ASSIGNED TASK
Please return every line in the following data that includes the string "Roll".
BEGIN INFORMATION PROVIDED
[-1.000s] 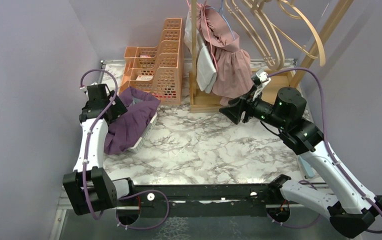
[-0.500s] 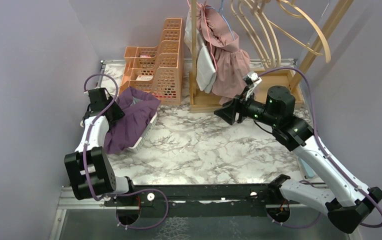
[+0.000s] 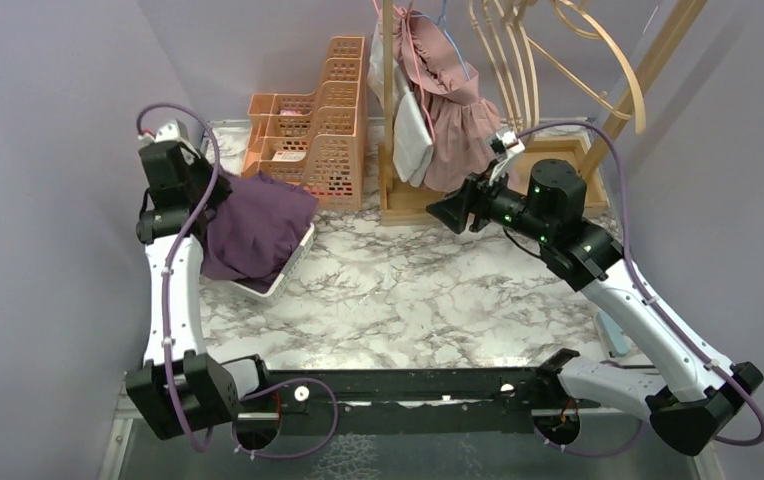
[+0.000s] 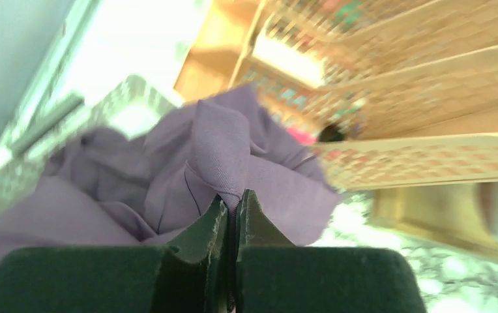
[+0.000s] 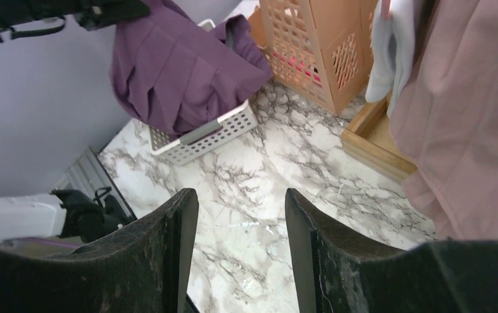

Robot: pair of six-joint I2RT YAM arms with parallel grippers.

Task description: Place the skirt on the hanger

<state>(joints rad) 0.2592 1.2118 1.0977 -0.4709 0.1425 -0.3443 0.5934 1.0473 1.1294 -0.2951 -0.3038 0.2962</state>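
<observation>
One purple skirt (image 3: 258,222), one white basket (image 3: 286,272), one orange tiered organizer (image 3: 326,150), one wooden rack (image 3: 389,90), one pink garment (image 3: 463,130), one pale grey garment (image 3: 414,140), two robot arms (image 3: 171,290) (image 3: 648,318); the overlapping wooden hangers (image 3: 618,58) defy counting.

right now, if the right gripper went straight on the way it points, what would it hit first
Probably the white marble tabletop: the open right gripper tilts down at bare marble, short of the white perforated plastic basket holding the purple fabric skirt. Depth is hard to judge.
</observation>
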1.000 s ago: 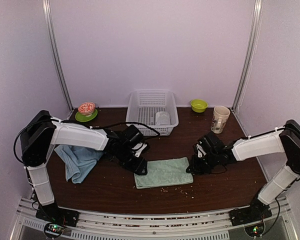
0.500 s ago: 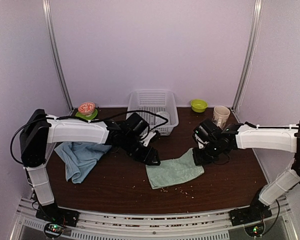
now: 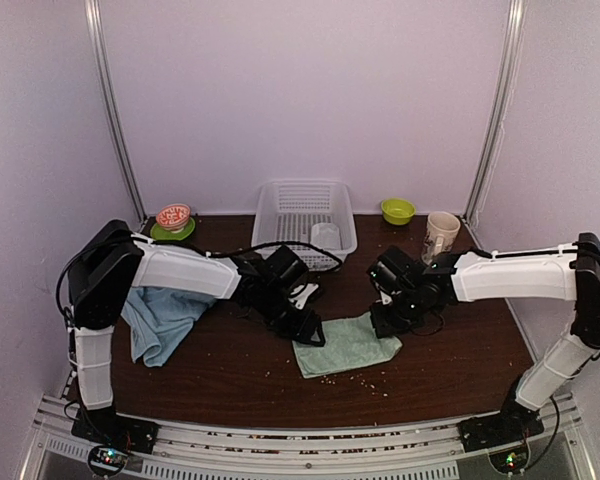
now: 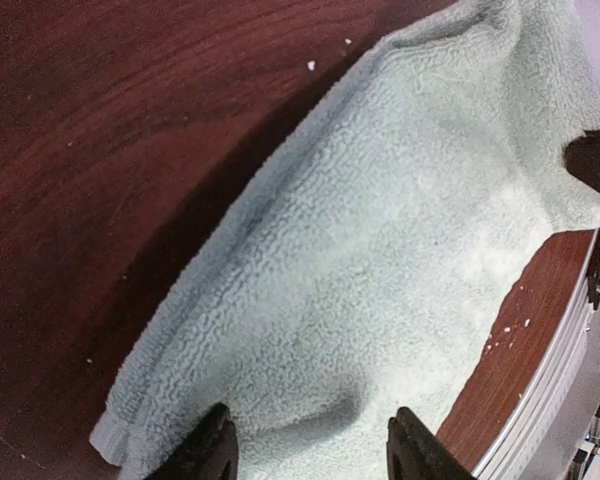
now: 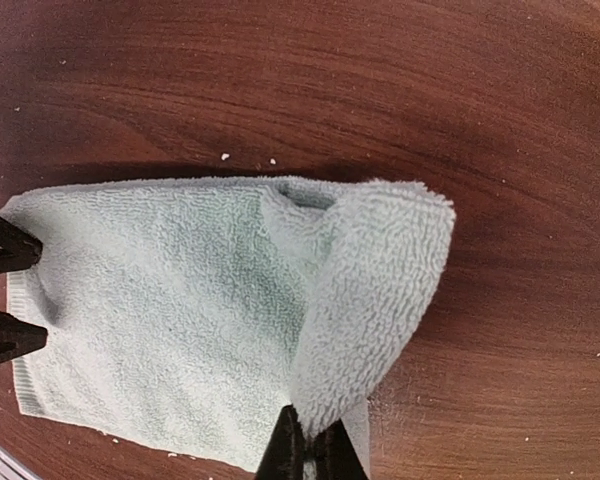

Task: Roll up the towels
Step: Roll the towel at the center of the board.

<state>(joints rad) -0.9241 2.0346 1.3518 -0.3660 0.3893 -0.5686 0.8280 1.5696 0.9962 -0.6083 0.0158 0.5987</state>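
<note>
The pale green towel (image 3: 347,346) lies on the brown table (image 3: 230,375) between my grippers; its panda patch is hidden. My right gripper (image 3: 383,324) is shut on the towel's right edge and holds that flap (image 5: 380,285) folded over the rest of the towel (image 5: 150,300); its jaws (image 5: 310,445) pinch the cloth. My left gripper (image 3: 313,334) is open, with its fingertips (image 4: 208,448) astride the towel's left edge (image 4: 380,250). The light blue towel (image 3: 160,320) lies crumpled at the left. The greyish-white towel (image 3: 325,236) sits in the basket.
A white lattice basket (image 3: 305,200) stands at the back centre. A mug (image 3: 441,237) and a green bowl (image 3: 397,210) are back right. A red bowl on a green plate (image 3: 173,217) is back left. Crumbs (image 3: 355,378) lie near the towel.
My right gripper has carried the green towel's right edge leftward and down, folding it over. My left gripper has shifted slightly right and nearer. The towel now covers less of the table.
</note>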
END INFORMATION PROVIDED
TASK ANSWER
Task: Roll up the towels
Step: Roll the towel at the center of the board.

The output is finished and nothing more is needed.